Tracheobronchomalacia
Overview
Tracheobronchomalacia (TBM) is a rare condition that occurs when the tissue that makes up the windpipe, or trachea, is soft and weak. A healthy windpipe, or trachea, is stiff. It remains open while you breathe or cough.
People with this disease have difficulty breathing because their windpipe collapses when they take a breath or cough. The disease is similar to to tracheomalacia.
There are two types of the condition:
- Primary TBM, when people are born with weak windpipes. The disease is almost always found in babies and young children.
- Secondary TBM, when the disease develops due to another lung condition, such as chronic obstructive pulmonary disease (COPD). This type is usually found in adults.
Symptoms
Patients have different symptoms depending on their age, the cause of their soft windpipe, and how severe their condition is. The most common symptom is difficulty breathing.
Other symptoms may include:
- Wheezing when breathing out and a high-pitched noise when breathing in
- Coughing
- Difficulty clearing mucus and phlegm from the throat
- Repeated upper respiratory infections
- A bluish color to the skin surrounding the nose and mouth
Infants and children with primary TBM may also have a wheezing cough.
Causes and Risk Factors
Tracheobronchomalacia in children is believed to run in families.

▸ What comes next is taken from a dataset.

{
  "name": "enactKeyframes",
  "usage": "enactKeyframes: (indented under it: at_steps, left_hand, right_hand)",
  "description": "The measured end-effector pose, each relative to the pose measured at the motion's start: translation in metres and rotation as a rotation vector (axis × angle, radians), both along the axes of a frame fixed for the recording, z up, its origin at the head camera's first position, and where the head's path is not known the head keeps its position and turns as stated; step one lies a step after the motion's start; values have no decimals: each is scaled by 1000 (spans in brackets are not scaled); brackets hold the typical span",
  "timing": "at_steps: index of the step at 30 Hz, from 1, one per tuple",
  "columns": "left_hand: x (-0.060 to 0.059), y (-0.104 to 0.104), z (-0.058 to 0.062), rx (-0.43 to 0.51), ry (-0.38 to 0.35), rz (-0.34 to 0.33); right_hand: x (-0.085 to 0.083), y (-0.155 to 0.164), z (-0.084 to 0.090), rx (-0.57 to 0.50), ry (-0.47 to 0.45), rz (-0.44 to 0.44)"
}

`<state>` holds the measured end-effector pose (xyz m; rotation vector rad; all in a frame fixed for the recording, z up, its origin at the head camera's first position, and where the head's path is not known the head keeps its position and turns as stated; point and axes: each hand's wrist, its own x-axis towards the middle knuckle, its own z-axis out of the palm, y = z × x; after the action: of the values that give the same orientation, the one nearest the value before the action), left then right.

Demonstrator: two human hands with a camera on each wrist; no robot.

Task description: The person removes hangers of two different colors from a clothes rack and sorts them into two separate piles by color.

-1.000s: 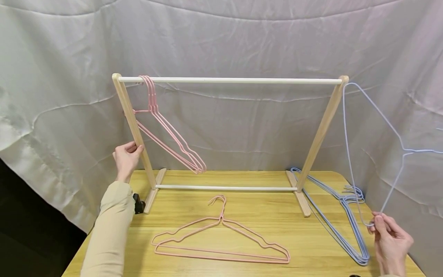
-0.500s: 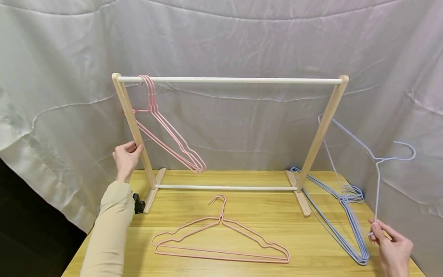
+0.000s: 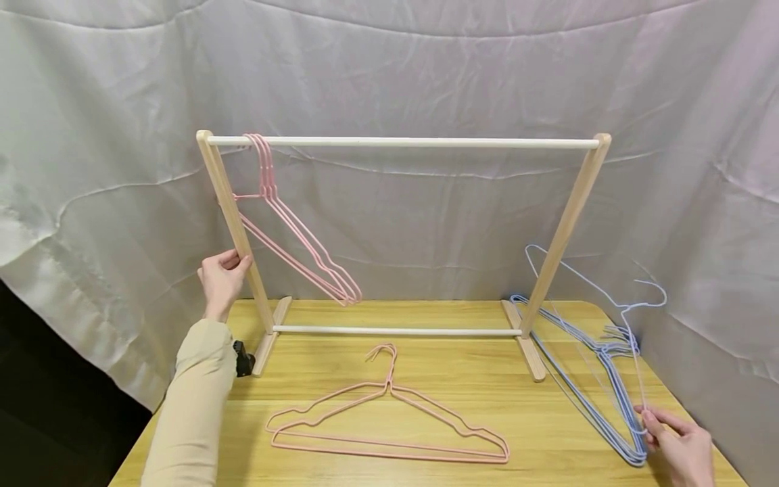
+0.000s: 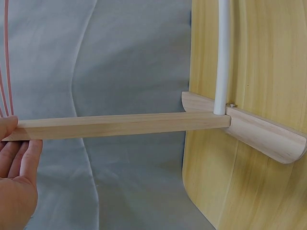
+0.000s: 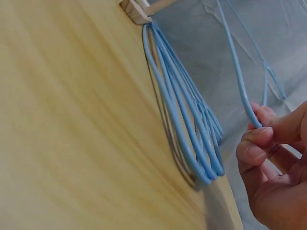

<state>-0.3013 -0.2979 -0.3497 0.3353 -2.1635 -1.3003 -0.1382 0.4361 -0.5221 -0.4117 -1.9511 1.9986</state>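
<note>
My left hand [image 3: 222, 281] grips the left wooden post [image 3: 233, 220] of a small clothes rack, thumb on one side and fingers on the other, as the left wrist view also shows. At the far right, my right hand [image 3: 678, 443] pinches one lower corner of a blue hanger [image 3: 599, 287], which tilts up and leftward over a stack of blue hangers [image 3: 615, 385] lying on the table. In the right wrist view the pinched blue hanger [image 5: 236, 67] is apart from the stack [image 5: 184, 110]. Several pink hangers [image 3: 292, 223] hang near the left end of the white rail [image 3: 426, 142].
Pink hangers [image 3: 389, 456] lie overlapping on the table [image 3: 341, 358] in front of the rack. The right post [image 3: 566, 230] and its foot [image 3: 525, 341] stand by the blue stack. A small black object [image 3: 245, 358] sits beside the left foot. Grey cloth [image 3: 414, 74] hangs behind.
The blue hanger in my right hand has swung down and left, from beside the rack's top corner to low over the blue stack. My left hand keeps its grip on the post.
</note>
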Motion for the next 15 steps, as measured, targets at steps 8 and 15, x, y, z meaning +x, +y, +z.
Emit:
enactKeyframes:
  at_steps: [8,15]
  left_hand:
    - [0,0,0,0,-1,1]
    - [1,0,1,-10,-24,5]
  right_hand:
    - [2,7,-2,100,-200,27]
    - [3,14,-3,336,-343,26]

Adults who smoke are the most likely to have the disease. People with TBM often also have chronic obstructive pulmonary disease (COPD).
Other causes:
- Damage to the windpipe during a tracheostomy, where an incision is made into the windpipe and a tube is inserted to help with breathing
- Tracheal fractures
- Tumors pressing on the windpipe
- Thyroid tumors
- Dilated aortic or pulmonary arteries
- Chronic irritation due to coughing, as from asthma
- Secondhand smoke
Diagnosis
Diagnosing TBM usually begins with a physical exam. Your doctor will ask about your symptoms and past health problems. They will ask if you smoke, and for how long you smoked. The doctor will also look at your airway and esophagus, the tube that connects the mouth to the stomach.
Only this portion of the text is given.